Ashcroft v. Calder Race Course, Inc., 492 So. 2d 1309, 1312 (Fla. 1986)

Here, the appellate court found that the “open and obvious” doctrine did not automatically bar Ortega’s claim, because:

  • The slab’s lack of a painted edge may have concealed it.
  • The slab’s placement created a foreseeable tripping hazard.
  • The expert testimony suggested the slab was not as obvious as the trial court assumed.

4. Expert Testimony Created a Factual Dispute

The appellate court relied heavily on the report of Dr. Zollo, noting:

  • The slab’s color matched the surrounding ground, making it difficult to see.
  • The lack of a painted warning edge violated industry safety standards.
  • The slab posed a hidden danger that an invitee might not reasonably anticipate.

“If the Court is unable to conclude as a matter of law that the open and obvious doctrine precludes recovery, then factual questions of dangerousness and foreseeability remain for the finder of fact.”
Lotto v. Point E. Two Condo. Corp., 702 So. 2d 1361, 1362 (Fla. 3d DCA 1997)

Since Dr. Zollo’s testimony raised legitimate concerns, the court ruled that a jury should decide whether Turnberry was negligent.


Final Judgment

The Third District Court of Appeal reversed the trial court’s grant of summary judgment, ruling that:

  1. The “open and obvious” doctrine did not automatically bar Ortega’s claim.
  2. Expert testimony raised factual disputes regarding the dangerousness of the condition.
  3. Ortega’s case should proceed to trial, allowing a jury to determine:
    • Whether Turnberry failed to maintain the premises in a safe condition.
    • Whether Turnberry should have anticipated that guests would still be at risk despite the slab being visible.

Key Takeaways: Premises Liability and Open and Obvious Hazards

  • Landowners must keep premises safe, even if a hazard is visible.
  • “Open and obvious” conditions do not automatically preclude liability.
  • A property owner can still be liable if a hazard poses an unreasonable risk of harm.
  • Expert testimony can create factual disputes that must be resolved at trial.
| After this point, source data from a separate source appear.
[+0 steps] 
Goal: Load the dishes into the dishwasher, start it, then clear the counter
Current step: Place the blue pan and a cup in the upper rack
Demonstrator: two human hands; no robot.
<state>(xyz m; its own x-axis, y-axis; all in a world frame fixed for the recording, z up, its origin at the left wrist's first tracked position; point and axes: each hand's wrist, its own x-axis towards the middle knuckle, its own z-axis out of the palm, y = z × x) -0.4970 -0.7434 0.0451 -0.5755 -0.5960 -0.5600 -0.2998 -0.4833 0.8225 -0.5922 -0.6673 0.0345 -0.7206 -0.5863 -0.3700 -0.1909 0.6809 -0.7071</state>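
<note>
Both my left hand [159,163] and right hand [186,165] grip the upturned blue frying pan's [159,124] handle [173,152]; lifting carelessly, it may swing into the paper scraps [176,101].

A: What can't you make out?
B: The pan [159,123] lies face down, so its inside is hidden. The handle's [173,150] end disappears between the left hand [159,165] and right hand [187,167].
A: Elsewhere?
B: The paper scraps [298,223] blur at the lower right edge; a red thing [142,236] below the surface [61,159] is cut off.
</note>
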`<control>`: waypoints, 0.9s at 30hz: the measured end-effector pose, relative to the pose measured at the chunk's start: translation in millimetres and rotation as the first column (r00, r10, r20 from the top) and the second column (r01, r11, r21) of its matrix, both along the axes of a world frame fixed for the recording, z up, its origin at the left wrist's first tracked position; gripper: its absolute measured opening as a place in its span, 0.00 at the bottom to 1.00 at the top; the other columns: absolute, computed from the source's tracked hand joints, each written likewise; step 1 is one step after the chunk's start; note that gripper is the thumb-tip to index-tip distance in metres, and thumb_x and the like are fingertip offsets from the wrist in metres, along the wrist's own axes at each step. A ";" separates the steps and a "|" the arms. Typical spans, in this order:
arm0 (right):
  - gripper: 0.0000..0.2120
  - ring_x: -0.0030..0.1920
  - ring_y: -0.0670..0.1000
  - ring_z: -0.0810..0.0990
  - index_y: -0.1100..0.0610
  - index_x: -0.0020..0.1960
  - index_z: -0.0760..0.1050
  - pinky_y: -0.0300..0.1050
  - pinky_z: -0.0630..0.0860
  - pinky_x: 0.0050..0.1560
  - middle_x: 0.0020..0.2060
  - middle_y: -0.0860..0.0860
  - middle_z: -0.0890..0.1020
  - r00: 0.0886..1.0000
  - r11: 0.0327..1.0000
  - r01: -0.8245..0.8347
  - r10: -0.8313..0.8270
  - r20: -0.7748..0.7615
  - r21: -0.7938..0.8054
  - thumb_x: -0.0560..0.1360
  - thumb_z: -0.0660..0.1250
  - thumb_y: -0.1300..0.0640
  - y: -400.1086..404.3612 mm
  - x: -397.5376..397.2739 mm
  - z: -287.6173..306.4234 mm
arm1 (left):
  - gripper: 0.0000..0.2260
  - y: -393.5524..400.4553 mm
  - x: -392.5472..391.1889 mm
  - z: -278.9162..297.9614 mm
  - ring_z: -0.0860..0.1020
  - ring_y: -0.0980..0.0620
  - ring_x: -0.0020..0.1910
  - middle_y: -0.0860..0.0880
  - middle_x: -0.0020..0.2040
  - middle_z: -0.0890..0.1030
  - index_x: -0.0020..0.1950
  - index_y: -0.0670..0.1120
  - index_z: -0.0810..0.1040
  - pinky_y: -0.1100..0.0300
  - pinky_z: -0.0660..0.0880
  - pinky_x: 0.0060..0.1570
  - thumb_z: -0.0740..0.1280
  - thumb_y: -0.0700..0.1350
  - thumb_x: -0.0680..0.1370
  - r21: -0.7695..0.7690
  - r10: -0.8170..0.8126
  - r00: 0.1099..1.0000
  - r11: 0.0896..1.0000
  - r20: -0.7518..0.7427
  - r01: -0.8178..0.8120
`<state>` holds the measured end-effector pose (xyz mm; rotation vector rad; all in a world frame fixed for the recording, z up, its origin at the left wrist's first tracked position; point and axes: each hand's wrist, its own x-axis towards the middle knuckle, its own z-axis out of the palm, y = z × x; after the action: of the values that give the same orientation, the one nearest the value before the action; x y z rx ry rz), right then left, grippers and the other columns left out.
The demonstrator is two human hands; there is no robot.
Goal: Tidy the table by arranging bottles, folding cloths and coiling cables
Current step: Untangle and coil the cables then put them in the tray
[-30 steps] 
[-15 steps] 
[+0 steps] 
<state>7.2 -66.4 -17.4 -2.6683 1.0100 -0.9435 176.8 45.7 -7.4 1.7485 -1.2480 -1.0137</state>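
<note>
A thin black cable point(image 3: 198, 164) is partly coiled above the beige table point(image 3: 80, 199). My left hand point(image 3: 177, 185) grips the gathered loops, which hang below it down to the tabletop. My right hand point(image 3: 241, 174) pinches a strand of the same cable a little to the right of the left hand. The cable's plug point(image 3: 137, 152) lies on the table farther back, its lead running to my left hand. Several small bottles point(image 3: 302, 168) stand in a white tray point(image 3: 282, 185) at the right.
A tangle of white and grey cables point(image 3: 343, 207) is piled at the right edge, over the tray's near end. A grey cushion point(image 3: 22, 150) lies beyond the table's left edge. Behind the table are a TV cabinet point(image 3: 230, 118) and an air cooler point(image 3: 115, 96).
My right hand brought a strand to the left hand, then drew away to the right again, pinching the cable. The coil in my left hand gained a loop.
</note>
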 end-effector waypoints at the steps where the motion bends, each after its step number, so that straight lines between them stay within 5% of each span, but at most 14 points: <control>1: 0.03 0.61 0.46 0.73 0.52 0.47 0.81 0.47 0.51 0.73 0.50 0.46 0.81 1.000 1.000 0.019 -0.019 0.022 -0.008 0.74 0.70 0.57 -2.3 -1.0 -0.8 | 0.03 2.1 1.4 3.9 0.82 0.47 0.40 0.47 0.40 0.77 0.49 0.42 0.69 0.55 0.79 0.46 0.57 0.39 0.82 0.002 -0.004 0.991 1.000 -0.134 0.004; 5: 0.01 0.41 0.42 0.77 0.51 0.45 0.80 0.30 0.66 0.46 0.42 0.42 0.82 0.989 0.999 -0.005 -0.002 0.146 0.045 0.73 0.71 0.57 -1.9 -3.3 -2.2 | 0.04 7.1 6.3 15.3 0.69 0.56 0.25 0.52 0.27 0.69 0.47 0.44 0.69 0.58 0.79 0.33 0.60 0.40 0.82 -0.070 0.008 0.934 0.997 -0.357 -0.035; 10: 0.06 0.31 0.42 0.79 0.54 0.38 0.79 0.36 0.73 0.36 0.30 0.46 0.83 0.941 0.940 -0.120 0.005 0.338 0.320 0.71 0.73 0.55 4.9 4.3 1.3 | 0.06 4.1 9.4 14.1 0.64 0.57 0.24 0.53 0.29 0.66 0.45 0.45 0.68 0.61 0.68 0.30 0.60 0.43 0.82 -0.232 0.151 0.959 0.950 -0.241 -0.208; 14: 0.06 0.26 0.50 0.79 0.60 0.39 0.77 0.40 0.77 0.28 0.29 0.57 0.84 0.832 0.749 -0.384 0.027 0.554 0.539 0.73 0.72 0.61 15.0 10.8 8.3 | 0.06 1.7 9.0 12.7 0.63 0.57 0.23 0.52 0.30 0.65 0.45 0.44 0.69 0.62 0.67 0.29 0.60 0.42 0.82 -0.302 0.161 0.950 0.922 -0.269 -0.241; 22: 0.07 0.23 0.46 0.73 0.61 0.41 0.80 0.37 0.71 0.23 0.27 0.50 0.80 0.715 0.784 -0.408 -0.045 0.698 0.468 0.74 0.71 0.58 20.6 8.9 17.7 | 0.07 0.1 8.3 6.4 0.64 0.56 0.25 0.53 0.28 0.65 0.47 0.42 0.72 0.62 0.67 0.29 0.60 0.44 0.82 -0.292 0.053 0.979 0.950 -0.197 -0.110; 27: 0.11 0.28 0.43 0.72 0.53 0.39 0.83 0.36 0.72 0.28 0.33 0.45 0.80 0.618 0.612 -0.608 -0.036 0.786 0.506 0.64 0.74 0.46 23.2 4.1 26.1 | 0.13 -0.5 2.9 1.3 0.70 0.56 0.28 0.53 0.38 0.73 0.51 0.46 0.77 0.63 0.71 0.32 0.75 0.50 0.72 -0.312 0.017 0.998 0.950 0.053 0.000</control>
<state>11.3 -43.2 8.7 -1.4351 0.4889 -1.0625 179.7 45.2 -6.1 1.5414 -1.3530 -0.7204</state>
This decision underscores that summary judgment is improper when expert testimony raises questions about the dangerousness of a condition, ensuring injured plaintiffs have a fair opportunity to present their claims before a jury.


Todays Insight

“Just because you can see a danger doesn’t mean it shouldn’t be fixed.”

— Benjamin Franklin

Even when hazards are visible, businesses and property owners have a duty to make their premises as safe as reasonably possible.